Technology, Financial Inclusion: The Roadmap for 2024-25

Technology, Financial Inclusion: The Roadmap for 2024-25

With the onset of new fiscal, it is crucial to highlight the evolution of India’s Non-Banking Financial Companies (NBFCs), driven by changing consumer preferences and increasing regional dynamics. The sector has witnessed rapid growth owing to the growing needs of consumers, who are opting for digital banking and personalised financial products. With this, NBFCs must adapt and innovate to thrive in a connected world. 


FY25 Focus

 Outlook for the NBFC sector appears optimistic. The recent Moody’s report projects India’s GDP growth to 6.8%, which is the fastest-growing economy among the G-20 economies. Consumer optimism, double-digit credit growth and technology will form the baseline in building innovation and adaptability for the finance sector. With the anticipated decline in interest rates in the latter half of the year, demand in credit will also help NBFCs grow in tandem.
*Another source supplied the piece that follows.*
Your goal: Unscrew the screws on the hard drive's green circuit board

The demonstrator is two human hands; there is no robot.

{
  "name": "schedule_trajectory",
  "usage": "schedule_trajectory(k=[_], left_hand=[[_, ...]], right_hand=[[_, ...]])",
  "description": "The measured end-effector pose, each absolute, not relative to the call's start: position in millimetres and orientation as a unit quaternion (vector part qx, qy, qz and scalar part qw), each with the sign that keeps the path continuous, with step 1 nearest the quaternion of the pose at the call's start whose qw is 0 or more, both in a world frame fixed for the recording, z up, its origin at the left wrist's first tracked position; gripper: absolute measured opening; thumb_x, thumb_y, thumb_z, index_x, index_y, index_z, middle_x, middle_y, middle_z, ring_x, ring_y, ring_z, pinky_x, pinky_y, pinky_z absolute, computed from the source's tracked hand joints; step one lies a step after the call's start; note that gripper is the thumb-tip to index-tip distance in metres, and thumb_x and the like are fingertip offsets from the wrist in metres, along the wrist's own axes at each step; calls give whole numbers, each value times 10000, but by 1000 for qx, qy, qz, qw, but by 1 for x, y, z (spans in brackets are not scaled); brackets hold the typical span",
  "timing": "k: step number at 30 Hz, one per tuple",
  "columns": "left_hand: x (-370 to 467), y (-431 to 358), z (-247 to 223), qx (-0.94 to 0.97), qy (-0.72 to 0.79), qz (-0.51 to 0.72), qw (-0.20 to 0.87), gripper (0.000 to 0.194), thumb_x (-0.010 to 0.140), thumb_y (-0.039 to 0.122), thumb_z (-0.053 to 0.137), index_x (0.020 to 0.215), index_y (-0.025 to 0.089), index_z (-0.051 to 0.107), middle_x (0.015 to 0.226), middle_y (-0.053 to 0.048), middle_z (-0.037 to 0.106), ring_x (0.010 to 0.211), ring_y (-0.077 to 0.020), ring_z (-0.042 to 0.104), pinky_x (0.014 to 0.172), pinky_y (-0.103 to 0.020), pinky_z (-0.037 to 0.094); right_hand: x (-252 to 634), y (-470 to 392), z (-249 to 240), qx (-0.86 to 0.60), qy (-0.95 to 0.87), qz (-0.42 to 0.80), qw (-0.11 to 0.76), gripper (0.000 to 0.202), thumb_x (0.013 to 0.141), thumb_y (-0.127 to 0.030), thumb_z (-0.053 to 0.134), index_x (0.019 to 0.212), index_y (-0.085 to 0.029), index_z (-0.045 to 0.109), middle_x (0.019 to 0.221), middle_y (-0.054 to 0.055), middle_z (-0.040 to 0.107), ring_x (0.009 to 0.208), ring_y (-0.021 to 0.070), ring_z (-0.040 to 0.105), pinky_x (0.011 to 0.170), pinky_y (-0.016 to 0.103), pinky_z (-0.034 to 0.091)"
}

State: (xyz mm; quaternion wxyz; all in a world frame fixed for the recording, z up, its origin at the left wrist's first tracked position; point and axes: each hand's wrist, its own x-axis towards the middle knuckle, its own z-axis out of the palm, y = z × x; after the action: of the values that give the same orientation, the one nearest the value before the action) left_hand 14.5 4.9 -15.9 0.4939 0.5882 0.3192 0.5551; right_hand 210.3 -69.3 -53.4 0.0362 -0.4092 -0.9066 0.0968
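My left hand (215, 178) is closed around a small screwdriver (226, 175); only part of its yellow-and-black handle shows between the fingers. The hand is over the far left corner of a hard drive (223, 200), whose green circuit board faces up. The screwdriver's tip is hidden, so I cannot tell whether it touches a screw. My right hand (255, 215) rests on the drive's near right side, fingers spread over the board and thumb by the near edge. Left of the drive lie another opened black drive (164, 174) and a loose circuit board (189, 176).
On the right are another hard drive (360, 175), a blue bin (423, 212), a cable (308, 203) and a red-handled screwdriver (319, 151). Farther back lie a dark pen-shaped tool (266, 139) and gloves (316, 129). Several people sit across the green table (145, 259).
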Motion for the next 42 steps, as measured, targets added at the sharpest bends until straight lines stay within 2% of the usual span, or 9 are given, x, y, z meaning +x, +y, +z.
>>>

 There will be an increasing demand for financial products in rural markets fuelled by the penetration of the internet and an entrepreneurial mindset. Government schemes like Pradhan Mantri Jan Dhan Yojana (PMJDY), Mudra Yojana and Stand-Up India have created a backbone for NBFCs in this market. Using technology and existing initiatives, NBFCs can educate and collaborate to reach the grassroots level. There is immense potential here as microfinance loans can boost local businesses, agri loans can spur farm productivity, thus putting NBFCs in a position where they are playing a key role in hyperlocal economic development.

 All this can be done in alignment with the government’s regulations and compliance for sustainable growth. NBFCs need to stay abreast with the evolving RBI regulations and adapt swiftly to the changing ecosystem. With compliance-driven frameworks in place, NBFCs can mitigate risks and build credibility and trust among the stakeholders and customers. 

 In this digital-first world, technology has played a key role in driving the growth of NBFCs. A few financial services companies have already implemented advanced technology to stay ahead of the curve. Like the FMCG model, NBFCs have also shifted towards a customer-centric approach by investing in social listening tools, market research and technology to enhance customer experience and build trust. From customer support, AI bots, content creation tools and productivity measurement has been the backbone for NBFCs in offering tailor-made solutions to meet their growing customer needs. 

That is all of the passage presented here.